Although the yield on the benchmark JGB has also been rising lately, a yield that could potentially reverse the current dollar-buying trend would trigger BOJ intervention.

 

QQE needs confidence

 

“This framework starts really working when the economy picks up,” a BOJ official said after the bank launched the new QQE program back in September. The thinking behind this is twofold.

 

One theory is that when U.S. interest rates go up on expectations for an economic recovery, as they are now, the U.S.-Japan interest rate differential will widen due to the BOJ’s 10-year yield peg. This creates strong downward pressure on the yen, which in turn pushes up prices.

 

The second is that, under the program, improved market conditions will likely trigger a mechanism that reinforces people’s inflation expectations.

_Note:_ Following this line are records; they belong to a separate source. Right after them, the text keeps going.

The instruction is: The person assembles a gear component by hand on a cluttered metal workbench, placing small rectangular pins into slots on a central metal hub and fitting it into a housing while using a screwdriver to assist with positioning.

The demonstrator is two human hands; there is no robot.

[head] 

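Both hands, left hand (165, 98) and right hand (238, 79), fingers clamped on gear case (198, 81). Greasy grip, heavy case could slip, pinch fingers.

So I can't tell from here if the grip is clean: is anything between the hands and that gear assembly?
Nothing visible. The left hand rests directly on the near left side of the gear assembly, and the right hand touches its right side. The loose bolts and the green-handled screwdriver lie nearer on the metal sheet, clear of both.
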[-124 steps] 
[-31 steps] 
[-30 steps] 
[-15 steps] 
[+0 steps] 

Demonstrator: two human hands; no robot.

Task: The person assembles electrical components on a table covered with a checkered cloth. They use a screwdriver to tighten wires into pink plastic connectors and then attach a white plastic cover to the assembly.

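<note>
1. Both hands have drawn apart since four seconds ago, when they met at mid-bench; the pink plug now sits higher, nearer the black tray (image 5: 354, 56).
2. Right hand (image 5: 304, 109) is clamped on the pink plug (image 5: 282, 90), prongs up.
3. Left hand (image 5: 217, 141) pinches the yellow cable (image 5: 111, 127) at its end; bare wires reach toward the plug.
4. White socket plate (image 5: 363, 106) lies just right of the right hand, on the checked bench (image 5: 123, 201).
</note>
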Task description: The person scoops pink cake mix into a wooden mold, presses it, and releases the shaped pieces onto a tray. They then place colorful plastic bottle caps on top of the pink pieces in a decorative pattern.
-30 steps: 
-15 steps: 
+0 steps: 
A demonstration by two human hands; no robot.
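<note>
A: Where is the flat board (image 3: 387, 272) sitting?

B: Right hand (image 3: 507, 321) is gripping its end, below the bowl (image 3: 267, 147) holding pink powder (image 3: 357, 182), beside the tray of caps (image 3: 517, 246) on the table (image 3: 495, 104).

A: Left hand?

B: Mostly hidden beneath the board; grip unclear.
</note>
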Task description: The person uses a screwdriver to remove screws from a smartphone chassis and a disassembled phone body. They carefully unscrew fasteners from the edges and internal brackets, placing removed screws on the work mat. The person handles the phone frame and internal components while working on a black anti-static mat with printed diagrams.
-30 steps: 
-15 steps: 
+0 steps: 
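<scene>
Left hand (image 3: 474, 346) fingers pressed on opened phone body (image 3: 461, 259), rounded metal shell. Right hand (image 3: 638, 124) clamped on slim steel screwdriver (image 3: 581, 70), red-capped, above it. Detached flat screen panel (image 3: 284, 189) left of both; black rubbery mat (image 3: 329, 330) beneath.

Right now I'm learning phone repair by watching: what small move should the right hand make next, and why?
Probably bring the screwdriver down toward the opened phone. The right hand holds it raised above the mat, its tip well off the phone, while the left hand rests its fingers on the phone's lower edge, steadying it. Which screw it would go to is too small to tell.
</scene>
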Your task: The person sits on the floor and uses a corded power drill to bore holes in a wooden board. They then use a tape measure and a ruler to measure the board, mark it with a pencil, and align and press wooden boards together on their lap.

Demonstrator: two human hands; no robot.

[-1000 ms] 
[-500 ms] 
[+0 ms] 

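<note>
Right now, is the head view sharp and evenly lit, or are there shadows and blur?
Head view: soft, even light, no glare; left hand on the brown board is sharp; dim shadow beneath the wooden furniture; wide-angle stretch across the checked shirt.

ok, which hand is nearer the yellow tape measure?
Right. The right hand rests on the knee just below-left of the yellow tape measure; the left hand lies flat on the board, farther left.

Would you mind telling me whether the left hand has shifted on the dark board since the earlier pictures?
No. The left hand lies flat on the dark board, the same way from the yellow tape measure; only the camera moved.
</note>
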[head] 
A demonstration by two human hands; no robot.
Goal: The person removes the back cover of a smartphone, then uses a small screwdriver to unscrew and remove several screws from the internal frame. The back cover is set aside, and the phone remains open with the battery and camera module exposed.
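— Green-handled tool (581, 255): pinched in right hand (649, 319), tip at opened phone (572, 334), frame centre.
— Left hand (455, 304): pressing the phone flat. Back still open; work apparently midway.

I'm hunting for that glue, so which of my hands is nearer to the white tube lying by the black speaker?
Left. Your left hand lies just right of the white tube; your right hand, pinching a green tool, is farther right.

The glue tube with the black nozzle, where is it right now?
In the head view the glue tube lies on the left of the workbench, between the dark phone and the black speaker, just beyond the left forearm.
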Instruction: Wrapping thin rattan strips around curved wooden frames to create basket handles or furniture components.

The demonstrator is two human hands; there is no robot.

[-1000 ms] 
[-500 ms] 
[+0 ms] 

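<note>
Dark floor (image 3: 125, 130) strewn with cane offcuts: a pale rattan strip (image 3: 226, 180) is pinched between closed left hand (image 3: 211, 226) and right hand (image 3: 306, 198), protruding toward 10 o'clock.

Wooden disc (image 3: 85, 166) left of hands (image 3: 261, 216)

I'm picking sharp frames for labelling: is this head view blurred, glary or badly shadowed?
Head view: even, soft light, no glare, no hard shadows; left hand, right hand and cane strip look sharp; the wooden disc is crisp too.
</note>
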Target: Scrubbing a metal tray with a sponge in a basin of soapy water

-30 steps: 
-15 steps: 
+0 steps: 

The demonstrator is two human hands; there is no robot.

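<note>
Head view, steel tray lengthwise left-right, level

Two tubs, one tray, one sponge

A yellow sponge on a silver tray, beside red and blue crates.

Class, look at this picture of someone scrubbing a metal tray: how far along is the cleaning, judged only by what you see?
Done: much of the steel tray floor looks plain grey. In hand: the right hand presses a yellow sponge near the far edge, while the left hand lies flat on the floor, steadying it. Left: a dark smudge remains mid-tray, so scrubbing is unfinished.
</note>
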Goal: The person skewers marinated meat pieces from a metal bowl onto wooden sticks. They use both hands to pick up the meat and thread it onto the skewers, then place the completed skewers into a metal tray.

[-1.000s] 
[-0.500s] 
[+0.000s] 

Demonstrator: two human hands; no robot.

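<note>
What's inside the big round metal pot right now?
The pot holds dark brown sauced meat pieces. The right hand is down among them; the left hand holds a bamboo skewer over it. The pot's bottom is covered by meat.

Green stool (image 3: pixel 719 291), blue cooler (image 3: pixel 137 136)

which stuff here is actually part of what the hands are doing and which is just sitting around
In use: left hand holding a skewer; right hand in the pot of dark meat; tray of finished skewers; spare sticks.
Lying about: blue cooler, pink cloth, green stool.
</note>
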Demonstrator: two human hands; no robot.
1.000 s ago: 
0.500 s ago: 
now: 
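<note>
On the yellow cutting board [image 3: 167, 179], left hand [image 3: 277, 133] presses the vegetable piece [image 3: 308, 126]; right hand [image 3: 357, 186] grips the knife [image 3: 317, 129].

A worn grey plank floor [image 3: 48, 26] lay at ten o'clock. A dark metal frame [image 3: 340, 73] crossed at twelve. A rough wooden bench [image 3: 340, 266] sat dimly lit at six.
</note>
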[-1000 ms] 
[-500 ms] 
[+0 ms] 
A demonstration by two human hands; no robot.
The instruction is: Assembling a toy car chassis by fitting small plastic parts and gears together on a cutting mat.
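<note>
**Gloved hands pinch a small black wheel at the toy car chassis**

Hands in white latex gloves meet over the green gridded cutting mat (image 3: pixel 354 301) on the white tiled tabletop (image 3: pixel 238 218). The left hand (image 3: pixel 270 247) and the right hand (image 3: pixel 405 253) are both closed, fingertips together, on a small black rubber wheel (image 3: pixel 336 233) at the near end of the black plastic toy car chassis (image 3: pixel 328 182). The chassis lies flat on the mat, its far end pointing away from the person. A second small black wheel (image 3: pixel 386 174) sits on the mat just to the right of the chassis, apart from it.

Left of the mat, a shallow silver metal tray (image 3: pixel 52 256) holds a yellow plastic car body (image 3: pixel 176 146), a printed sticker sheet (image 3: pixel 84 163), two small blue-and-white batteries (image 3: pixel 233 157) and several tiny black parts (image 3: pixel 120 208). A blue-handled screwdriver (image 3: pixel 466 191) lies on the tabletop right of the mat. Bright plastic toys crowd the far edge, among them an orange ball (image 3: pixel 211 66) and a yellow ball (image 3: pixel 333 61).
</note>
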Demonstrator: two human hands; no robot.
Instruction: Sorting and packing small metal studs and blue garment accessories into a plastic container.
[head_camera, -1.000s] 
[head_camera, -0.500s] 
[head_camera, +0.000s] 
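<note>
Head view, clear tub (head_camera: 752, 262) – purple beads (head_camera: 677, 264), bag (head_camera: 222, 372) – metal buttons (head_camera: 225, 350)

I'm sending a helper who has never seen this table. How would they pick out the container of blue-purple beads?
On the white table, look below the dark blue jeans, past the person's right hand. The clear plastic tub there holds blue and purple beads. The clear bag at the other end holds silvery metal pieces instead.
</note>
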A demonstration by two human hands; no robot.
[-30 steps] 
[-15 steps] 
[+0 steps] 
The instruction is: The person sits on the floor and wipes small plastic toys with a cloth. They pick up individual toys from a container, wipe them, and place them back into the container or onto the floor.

Under the new QQE program, the BOJ promised to continue expanding the monetary base until the pace of price increases exceeds and remains above 2% in a stable manner. The BOJ calls this its “inflation-overshooting commitment.” This “bold commitment,” as described by BOJ Gov. Haruhiko Kuroda, is designed to stoke inflation expectations.

 

But this strategy does not work well unless people have at least some sense that prices are going to rise. When nobody expects prices to rise, the BOJ’s QQE does not look so “bold.” When prices finally start rising on the back of a weaker yen, the “overshooting commitment” is more likely to have its desired effects.

 

Trump’s victory has put the markets in risk-on mode, opening a way for the new QQE to come into its own. If this can be sustained, Japan’s economy can expect a strong boost.

 

However, there is still danger ahead that could weigh on the dollar. “If the dollar becomes too strong, key members of the Trump administration may express concern,” JPMorgan Chase Bank’s Toru Sasaki said. For now, all eyes are on a meeting between the president-elect and Japanese Prime Minister Shinzo Abe, now only hours away.

 

Furthermore, if emerging market currencies lose further ground, eroding investor confidence, the yen may start strengthening as a haven currency. Also, analysts remain skeptical as to where Trump might find the money to finance tax cuts and pay for other economic measures. Fears of a widened fiscal deficit could sap the dollar’s strength.

 

QQE prone to strong yen

 

For this reason, the BOJ has not lowered its guard. The new QQE is, despite its strength in times of favorable market conditions, vulnerable to a stronger yen; it leaves little room for additional easing.

 

For example, the short-term rate, charged to some of the money commercial lenders keep with the BOJ, currently sits at minus 0.1%. Taking it deeper into negative territory would be akin to hiking a tax. This would eat into profits and cause bank shares to be sold.

 

Lowering long-term rates, meanwhile, would hurt returns on capital held by insurance companies, pension funds and other big institutions that keep the economy going. This could scare off investors.

 

“I will follow the markets closely,” Kuroda said on Monday.

 

How long the risk-on mood brought by Trump’s victory can last is a big concern — not just for investors but for the central bank, too.